Action item: What lines below include the word "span"? Copy each one.

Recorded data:
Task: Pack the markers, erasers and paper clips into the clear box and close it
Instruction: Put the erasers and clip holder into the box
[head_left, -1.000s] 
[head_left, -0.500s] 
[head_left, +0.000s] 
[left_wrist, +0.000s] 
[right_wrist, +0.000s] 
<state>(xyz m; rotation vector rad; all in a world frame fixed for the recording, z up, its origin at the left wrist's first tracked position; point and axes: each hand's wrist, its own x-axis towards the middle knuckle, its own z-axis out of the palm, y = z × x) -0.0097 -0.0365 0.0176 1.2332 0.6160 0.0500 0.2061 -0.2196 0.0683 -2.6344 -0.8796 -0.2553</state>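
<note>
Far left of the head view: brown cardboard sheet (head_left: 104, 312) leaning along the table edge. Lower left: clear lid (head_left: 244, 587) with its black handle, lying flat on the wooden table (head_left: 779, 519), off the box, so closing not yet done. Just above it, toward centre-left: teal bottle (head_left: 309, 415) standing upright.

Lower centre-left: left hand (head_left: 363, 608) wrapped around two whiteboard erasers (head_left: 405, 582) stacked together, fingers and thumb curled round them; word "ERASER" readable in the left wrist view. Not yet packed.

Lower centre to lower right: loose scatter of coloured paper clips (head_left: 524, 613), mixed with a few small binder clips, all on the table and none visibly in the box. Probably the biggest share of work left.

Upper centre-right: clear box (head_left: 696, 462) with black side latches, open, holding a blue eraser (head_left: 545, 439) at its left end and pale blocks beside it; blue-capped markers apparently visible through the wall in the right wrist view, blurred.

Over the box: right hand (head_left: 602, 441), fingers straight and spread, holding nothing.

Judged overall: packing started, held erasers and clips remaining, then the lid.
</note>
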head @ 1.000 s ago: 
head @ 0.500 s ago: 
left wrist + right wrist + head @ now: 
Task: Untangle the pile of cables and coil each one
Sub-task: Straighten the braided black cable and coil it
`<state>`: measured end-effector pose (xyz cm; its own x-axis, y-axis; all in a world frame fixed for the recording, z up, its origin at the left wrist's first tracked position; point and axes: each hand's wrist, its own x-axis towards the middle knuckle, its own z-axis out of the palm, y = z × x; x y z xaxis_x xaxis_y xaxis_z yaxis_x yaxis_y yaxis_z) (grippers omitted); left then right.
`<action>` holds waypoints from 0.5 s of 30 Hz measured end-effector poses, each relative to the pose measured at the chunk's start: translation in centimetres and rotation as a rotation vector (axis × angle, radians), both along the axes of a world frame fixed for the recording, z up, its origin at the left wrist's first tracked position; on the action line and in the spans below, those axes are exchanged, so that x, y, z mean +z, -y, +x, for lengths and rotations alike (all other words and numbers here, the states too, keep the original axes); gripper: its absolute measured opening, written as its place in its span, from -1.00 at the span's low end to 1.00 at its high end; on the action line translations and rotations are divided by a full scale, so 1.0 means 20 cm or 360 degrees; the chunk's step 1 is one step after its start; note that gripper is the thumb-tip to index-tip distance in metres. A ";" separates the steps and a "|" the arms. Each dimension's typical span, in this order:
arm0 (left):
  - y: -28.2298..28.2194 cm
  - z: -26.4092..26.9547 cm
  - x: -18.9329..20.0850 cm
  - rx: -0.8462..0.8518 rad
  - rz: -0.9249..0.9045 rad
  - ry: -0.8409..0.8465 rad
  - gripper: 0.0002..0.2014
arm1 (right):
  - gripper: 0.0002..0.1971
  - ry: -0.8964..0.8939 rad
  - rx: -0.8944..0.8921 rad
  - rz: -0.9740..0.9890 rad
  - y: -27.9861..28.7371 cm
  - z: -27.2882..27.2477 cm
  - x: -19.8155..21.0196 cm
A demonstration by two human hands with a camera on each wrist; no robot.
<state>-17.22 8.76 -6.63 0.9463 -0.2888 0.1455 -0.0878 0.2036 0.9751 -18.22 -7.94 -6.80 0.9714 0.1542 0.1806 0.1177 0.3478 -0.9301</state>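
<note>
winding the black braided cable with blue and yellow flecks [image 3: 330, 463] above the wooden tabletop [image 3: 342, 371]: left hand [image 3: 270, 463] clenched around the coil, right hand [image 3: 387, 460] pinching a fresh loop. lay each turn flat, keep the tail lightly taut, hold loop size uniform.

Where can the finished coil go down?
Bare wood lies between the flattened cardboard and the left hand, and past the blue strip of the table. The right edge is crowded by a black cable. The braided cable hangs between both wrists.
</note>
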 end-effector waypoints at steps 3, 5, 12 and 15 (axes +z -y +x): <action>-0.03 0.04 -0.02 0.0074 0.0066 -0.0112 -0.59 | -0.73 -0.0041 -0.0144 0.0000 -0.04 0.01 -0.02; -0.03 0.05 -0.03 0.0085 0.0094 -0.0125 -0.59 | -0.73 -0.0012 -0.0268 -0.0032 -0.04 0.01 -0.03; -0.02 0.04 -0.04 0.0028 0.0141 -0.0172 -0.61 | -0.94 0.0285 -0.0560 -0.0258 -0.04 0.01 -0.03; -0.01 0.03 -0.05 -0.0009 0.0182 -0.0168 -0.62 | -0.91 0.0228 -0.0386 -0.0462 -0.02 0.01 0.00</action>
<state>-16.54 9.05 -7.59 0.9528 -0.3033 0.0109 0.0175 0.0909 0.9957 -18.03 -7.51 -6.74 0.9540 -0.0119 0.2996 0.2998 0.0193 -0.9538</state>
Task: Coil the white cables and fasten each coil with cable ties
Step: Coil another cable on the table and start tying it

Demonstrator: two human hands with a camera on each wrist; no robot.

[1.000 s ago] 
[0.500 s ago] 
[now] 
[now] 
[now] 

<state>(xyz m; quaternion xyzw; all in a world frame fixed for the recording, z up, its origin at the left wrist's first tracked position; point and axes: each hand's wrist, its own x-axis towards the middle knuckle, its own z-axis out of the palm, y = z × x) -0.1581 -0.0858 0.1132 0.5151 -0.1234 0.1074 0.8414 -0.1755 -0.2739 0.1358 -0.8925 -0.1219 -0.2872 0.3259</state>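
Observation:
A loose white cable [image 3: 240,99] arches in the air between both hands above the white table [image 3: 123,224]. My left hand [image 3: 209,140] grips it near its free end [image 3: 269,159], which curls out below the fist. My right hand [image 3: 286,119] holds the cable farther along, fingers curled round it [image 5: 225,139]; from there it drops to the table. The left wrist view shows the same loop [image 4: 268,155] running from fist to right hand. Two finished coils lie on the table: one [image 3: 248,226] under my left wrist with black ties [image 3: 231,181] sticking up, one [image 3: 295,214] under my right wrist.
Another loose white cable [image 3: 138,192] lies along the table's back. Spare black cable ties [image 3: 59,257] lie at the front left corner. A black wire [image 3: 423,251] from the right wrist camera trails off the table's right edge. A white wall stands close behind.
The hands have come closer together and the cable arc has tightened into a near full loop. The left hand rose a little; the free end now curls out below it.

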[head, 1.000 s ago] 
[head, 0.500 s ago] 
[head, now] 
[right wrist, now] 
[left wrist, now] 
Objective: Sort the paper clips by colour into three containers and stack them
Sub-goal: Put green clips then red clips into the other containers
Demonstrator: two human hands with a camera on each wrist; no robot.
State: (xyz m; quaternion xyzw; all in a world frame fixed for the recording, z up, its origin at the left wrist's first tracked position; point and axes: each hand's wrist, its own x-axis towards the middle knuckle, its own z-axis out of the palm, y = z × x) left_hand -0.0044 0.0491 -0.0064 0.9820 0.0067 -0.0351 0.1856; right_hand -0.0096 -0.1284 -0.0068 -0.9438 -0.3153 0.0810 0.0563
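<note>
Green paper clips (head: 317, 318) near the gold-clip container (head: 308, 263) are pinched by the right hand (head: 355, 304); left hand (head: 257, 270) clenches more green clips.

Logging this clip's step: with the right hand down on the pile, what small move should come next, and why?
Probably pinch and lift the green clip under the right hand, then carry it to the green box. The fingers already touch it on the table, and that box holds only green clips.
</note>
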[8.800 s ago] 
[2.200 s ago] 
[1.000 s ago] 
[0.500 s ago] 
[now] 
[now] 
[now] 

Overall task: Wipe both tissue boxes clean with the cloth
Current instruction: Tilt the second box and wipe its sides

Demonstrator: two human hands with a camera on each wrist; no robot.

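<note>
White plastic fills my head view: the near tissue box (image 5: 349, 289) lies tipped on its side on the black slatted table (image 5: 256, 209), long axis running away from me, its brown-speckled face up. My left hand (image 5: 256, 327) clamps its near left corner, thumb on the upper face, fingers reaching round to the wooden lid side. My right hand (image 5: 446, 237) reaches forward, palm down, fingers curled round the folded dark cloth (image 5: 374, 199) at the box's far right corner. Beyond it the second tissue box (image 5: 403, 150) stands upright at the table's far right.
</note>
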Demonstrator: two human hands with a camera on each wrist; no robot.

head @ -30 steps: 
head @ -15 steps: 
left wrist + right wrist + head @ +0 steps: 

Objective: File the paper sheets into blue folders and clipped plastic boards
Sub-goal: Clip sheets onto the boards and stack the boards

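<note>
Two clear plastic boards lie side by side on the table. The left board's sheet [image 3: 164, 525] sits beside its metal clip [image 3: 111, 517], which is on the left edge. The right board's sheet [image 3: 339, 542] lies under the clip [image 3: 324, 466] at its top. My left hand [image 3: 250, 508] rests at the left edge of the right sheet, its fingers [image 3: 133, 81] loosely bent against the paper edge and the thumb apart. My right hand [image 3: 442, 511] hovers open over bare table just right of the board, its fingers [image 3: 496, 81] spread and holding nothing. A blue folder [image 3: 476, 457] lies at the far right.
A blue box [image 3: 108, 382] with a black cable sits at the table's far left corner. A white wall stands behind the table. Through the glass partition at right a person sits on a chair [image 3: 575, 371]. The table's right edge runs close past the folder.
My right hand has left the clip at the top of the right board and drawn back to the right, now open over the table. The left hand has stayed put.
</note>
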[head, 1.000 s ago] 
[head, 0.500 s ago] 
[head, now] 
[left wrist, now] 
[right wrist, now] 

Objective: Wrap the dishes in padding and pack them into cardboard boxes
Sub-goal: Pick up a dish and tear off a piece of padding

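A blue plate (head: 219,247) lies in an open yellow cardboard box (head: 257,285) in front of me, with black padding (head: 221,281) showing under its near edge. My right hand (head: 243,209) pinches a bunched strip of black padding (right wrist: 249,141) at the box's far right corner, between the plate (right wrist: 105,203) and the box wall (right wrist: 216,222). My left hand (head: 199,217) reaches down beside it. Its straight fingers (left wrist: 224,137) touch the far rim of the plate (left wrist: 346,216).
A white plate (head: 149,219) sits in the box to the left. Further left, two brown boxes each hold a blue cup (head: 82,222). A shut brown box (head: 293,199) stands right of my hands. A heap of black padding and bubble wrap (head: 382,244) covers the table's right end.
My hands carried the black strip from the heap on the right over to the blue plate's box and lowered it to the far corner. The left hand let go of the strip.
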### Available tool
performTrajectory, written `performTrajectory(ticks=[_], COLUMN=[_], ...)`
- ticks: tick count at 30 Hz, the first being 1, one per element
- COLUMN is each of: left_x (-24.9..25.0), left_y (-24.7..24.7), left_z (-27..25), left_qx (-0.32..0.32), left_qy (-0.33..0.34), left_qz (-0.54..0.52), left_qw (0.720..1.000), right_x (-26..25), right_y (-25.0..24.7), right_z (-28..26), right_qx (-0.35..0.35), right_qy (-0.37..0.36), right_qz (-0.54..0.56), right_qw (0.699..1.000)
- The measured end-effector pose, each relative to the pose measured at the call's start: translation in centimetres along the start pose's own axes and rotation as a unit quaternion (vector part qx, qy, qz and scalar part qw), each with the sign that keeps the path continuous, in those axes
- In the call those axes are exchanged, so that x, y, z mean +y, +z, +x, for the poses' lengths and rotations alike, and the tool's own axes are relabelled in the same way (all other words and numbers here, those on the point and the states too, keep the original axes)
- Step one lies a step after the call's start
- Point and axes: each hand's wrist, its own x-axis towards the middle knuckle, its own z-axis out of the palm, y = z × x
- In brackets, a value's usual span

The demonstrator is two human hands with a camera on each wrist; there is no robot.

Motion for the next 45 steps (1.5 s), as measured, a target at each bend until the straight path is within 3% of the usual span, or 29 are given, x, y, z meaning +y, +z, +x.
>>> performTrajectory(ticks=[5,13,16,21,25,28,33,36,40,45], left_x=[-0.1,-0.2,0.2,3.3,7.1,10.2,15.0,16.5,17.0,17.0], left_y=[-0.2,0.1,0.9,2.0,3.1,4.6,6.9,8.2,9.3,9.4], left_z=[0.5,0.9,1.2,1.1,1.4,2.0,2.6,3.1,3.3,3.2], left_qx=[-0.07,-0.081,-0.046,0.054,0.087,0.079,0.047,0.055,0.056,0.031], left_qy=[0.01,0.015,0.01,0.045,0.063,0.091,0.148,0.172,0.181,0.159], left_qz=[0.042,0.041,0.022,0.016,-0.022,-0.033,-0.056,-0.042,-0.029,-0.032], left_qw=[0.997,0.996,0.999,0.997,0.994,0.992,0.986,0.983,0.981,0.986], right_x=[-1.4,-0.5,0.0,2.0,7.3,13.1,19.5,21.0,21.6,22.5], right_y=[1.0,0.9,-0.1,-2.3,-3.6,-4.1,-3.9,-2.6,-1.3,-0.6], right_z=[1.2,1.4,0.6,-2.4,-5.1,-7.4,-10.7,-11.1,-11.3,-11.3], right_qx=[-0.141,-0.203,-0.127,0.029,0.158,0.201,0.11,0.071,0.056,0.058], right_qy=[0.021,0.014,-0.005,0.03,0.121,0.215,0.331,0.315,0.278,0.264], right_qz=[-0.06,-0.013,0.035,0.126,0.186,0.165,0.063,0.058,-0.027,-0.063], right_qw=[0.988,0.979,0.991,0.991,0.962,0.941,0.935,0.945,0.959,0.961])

Response area:
`<action>` holds waypoints from 0.5 s of 30 Hz measured end-effector poses, each relative to the pose measured at the chunk's start: translation in centimetres and rotation as a rotation vector (axis × angle, radians), both along the axes of a world frame fixed for the recording, z up, its origin at the left wrist's first tracked position; on the action line and in the spans below, those axes are exchanged, so that x, y, z mean +z, -y, +x, for lengths and rotations alike (all other words and numbers here, the states too, keep the original axes); gripper: its absolute measured opening, written as its place in its span, from -1.00 at the span's low end to 1.00 at its high end; on the action line translations and rotations are divided by a full scale, so 1.0 means 20 cm or 360 degrees; the chunk's step 1 is one step after its start; note that gripper is the thumb-tip to index-tip distance in metres. A ";" separates the steps and a "|" the arms. Each dimension's typical span, in this order:
- In brackets, a value's usual span
Motion for the next 45 steps (1.5 s), as measured, a target at each bend until the straight path is within 3% of the usual span, or 29 are given, x, y, z meaning +y, +z, +x.

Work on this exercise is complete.